Molti i disagi al cantiere Del Ponte, ma stanno per finire

Dalla polvere alle interferenze alla mancanza di tende al quinto piano: il cantiere per il futuro ospedale ha creato qualche problema. Ma ora i lavori si spostano al Vedani

Per il cantiere del futuro Ponte del Sorriso non c’è pace. Non sono bastate le piogge e le infiltrazioni dai terrazzi nella primavera del 2011. Ora ci si mette anche il sole a rendere difficile la permanenza in reparto. È il caso dei pazienti del day hospital oncologico, spostato al quinto piano dell’ospedale da inizio agosto quando, cioè, sono iniziati i lavori propedeutici al Vedani in vista dell’abbattimento di metà settembre. Le pazienti hanno ricevuto il trattamento di chemioterapia direttamente sotto i raggi del sole.
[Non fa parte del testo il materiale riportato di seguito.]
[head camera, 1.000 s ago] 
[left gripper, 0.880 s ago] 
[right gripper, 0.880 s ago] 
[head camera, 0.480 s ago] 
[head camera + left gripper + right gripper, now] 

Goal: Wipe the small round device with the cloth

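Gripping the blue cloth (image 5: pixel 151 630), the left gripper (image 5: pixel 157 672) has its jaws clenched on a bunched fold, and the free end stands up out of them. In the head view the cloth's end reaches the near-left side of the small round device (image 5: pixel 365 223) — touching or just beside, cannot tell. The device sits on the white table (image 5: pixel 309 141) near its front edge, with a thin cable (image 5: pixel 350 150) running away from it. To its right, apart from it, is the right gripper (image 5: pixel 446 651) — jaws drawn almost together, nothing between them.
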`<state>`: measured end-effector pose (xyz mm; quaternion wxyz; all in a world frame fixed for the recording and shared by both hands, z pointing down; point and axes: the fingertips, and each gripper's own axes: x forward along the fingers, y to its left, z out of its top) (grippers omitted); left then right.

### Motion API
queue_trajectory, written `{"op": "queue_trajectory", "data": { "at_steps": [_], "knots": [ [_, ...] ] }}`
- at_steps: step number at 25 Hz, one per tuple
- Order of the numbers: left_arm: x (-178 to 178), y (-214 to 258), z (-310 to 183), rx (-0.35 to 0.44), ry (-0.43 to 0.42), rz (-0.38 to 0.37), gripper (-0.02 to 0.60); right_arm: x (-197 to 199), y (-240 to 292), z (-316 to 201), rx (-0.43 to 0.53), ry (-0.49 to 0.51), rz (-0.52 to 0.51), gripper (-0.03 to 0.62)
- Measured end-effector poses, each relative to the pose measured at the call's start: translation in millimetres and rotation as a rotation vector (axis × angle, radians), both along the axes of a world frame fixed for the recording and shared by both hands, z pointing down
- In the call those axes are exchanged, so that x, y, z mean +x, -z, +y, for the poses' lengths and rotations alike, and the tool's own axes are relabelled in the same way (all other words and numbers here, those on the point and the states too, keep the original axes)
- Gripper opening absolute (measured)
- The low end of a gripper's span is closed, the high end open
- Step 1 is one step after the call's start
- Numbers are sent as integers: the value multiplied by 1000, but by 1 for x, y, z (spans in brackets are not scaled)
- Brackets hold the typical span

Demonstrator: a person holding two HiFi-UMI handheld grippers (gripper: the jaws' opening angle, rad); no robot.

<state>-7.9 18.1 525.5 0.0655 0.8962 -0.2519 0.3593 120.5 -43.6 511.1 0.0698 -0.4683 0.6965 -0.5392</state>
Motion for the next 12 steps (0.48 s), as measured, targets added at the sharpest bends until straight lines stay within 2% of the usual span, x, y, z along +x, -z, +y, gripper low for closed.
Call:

Non esistono, infatti, tende o oscuranti che tutelano i malati: « Queste signore si ritrovano a passare una giornata intera sdraiate a letto e sotto il sole – ci ha scritto una lettrice che assiste la suocera – si sotto il sole perché in questo nuovissimo piano tutto moderno con delle ampie finestre non esistono tende/persiane/tapparelle e il sole,soprattutto in questi giorni,e’caldo!!!! Le infermiere fanno di tutto per creare ombra alle pazienti arrivando ad applicare telini sterili con del nastro adesivo alle finestre».

 
«In effetti – spiega il direttore sanitario dell’azienda ospedaliera varesina Roberto Riva – la gara per l’acquisto delle tende si è protratta più del dovuto. Il fatto è che quel piano è stato utilizzato saltuariamente, come valvola di sfogo per permettere i lavori di messa a norma degli altri. Ci scusiamo per le pazienti e assicuriamo che nel giro di breve saranno sistemate tende adatte a riparare dal sole».
 
Quella del quinto piano è solo l’ultima di una serie di disagi che quotidianamente vivono gli operatori del Del Ponte a causa del cantiere: « Lo sapevamo che il progetto era difficile perchè la zona cantiere andava a influenzare l’attività quotidiana di assistenza. Ci sono stati problemi di polvere e qualche disguido per l’interferenza della gru con alcune apparecchiature. Piano piano, abbiamo risolto tutti i problemi, schermando meglio i reparti. Il grosso dell’opera, però, è ormai alle spalle. I lavori nel padiglione si stanno completando e il cantiere si sposterà al Vedani, all’esterno, ben distinto dalle aree di degenza e di operatività».
 
Il padiglione Vedani verrà abbattuto ( meglio “mangiato”) in tre mesi. La nuova fase sarà meno problematica a livello operativo ma indubbiamente creerà problemi alla circolazione tra piazza Biroldi e via Del Ponte: quest’ultima sarà chiusa al traffico per la movimentazione dei camion: « La fase più difficile ormai è alle spalle – assicura il dottor Riva – l’abbattimento avverrà secondo un cronoprogramma che ci permetterà di modificare l’attività dei piani a mano a mano che procederà l’abbattimento per evitare ulteriori problemi nell’assistenza medica».